Your task: Of all the entries below, only the lines from the one with "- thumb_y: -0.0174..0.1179" up to and including the one with "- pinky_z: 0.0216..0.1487" are to be duplicated exactly.

(Stored records)
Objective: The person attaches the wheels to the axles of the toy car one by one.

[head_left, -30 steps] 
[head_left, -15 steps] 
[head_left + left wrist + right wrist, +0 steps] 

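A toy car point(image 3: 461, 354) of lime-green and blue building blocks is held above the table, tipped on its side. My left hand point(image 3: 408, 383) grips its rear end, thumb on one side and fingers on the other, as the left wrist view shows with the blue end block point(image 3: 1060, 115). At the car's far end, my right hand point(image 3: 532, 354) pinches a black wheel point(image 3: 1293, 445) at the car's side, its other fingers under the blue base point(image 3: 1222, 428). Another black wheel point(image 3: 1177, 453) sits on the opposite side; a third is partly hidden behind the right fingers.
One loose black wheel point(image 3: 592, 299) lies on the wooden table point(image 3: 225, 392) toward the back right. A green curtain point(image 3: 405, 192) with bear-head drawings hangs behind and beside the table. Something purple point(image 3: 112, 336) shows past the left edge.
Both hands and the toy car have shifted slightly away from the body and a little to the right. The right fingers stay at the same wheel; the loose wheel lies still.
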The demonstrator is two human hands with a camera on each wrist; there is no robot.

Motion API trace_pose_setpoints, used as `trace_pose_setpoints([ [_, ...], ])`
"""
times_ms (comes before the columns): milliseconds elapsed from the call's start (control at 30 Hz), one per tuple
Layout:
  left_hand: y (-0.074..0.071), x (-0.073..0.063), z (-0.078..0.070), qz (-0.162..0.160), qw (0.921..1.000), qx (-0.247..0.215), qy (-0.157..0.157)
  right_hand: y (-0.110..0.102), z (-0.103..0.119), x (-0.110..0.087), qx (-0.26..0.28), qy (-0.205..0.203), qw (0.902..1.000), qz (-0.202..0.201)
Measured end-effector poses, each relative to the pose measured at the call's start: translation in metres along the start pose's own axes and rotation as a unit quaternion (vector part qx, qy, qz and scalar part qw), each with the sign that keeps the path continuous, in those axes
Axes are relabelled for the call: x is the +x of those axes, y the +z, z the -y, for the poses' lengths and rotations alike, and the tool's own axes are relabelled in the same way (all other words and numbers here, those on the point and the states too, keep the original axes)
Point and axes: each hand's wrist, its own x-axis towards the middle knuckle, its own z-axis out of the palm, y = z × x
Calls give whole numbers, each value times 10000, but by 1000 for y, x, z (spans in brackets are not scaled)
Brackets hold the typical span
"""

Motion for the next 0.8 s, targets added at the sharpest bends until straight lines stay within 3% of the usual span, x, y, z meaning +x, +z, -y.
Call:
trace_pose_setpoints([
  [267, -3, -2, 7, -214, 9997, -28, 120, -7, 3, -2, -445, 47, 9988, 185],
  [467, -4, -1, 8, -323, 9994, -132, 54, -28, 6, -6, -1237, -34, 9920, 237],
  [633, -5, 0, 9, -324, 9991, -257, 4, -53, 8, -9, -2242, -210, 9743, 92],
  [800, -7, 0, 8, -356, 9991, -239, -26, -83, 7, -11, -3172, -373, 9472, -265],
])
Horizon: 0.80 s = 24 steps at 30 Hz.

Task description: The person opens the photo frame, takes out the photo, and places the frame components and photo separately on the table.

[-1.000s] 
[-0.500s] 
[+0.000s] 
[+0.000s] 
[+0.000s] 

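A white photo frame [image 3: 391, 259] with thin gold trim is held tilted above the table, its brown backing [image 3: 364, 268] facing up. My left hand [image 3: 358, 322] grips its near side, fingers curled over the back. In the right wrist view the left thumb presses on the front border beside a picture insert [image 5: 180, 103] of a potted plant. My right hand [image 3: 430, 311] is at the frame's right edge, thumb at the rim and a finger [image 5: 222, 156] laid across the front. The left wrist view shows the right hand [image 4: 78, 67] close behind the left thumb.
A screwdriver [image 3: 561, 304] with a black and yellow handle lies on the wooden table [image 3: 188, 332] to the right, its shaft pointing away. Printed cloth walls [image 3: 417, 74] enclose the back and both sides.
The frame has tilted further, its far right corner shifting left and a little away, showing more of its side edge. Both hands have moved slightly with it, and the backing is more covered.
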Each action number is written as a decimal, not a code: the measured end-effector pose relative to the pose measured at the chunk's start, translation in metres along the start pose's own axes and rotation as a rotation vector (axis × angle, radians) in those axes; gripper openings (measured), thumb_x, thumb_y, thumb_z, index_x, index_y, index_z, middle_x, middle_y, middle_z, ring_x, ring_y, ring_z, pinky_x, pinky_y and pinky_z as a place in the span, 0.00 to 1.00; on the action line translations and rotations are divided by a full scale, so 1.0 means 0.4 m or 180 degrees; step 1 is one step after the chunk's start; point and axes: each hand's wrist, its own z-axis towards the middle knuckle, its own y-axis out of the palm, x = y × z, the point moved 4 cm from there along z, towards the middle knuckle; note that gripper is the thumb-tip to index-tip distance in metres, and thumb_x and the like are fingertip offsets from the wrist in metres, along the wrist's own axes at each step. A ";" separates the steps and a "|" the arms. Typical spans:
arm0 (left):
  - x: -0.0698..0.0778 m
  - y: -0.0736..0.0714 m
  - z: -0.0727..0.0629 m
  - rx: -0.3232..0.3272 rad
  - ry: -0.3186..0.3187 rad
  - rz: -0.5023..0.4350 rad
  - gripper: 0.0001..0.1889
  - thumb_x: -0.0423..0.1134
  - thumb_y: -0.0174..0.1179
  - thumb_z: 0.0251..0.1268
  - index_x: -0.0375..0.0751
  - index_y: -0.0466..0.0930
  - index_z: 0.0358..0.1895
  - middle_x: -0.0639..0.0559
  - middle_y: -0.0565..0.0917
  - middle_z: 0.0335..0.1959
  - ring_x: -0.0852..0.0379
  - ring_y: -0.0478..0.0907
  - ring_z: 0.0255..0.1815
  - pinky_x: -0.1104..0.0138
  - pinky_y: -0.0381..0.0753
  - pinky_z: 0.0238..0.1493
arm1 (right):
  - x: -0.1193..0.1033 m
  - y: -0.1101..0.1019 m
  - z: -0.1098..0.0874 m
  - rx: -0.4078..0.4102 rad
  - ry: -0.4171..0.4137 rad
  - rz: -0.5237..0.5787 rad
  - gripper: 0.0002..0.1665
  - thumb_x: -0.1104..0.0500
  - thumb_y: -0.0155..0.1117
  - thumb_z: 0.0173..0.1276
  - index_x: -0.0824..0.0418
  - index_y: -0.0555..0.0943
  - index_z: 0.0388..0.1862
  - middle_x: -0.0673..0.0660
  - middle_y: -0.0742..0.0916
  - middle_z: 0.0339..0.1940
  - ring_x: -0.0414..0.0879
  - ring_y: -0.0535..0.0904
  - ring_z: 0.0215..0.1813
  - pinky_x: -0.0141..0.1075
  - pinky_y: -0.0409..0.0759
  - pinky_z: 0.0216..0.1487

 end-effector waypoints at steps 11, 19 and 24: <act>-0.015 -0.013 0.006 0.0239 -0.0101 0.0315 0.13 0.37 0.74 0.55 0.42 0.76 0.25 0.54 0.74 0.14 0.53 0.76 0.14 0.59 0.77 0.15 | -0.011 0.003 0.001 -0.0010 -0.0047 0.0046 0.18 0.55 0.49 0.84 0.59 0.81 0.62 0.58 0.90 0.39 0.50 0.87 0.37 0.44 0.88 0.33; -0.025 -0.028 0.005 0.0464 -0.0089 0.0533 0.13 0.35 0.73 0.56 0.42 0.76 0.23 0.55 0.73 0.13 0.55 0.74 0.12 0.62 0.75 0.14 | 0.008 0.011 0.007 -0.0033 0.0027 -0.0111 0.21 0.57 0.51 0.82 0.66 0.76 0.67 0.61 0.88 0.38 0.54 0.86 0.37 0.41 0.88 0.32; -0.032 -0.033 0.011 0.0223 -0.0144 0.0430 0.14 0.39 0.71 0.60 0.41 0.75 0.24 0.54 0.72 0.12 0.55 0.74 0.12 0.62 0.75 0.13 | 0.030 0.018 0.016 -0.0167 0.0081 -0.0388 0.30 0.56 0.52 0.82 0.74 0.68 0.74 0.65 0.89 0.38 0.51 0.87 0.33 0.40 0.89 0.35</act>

Written solution:
  - thumb_y: -0.0174..0.1179
  - thumb_z: 0.0251..0.1268
  - index_x: -0.0375..0.0751
  - index_y: -0.0466..0.0930
  - index_z: 0.0358..0.1895
  - middle_x: -0.0639..0.0559
  - middle_y: -0.0565..0.0917
  - middle_z: 0.0335..0.1959
  - ring_x: -0.0852..0.0379
  - ring_y: -0.0478..0.0907
  - ring_z: 0.0255..0.1815
  - pinky_x: -0.1104..0.0138
  - pinky_y: -0.0381..0.0753
  - pinky_z: 0.0238..0.1493
arm1 (right):
  - x: -0.1193..0.1033 m
  - y: -0.1101..0.1019 m
  - z: -0.1098..0.0874 m
  - rx: -0.4078..0.4102 rad
  - ry: -0.4171..0.4137 rad
  - rz: -0.5237..0.5787 rad
  - gripper: 0.0002..0.1665
  - thumb_x: -0.1104..0.0500
  - thumb_y: -0.0155..0.1117
  - thumb_z: 0.0173..0.1276
  - index_x: -0.0824..0.0418
  - index_y: -0.0555..0.0943
  - index_z: 0.0388..0.1862
  - middle_x: -0.0673..0.0660
  - middle_y: -0.0742..0.0916
  - middle_z: 0.0339..0.1940
  - ring_x: -0.0414..0.0879
  - ring_y: -0.0535..0.0904
  - ring_z: 0.0215..0.1813
  - pinky_x: -0.0141..0.1075
  - pinky_y: -0.0409..0.0759
  - pinky_z: 0.0216..0.1487

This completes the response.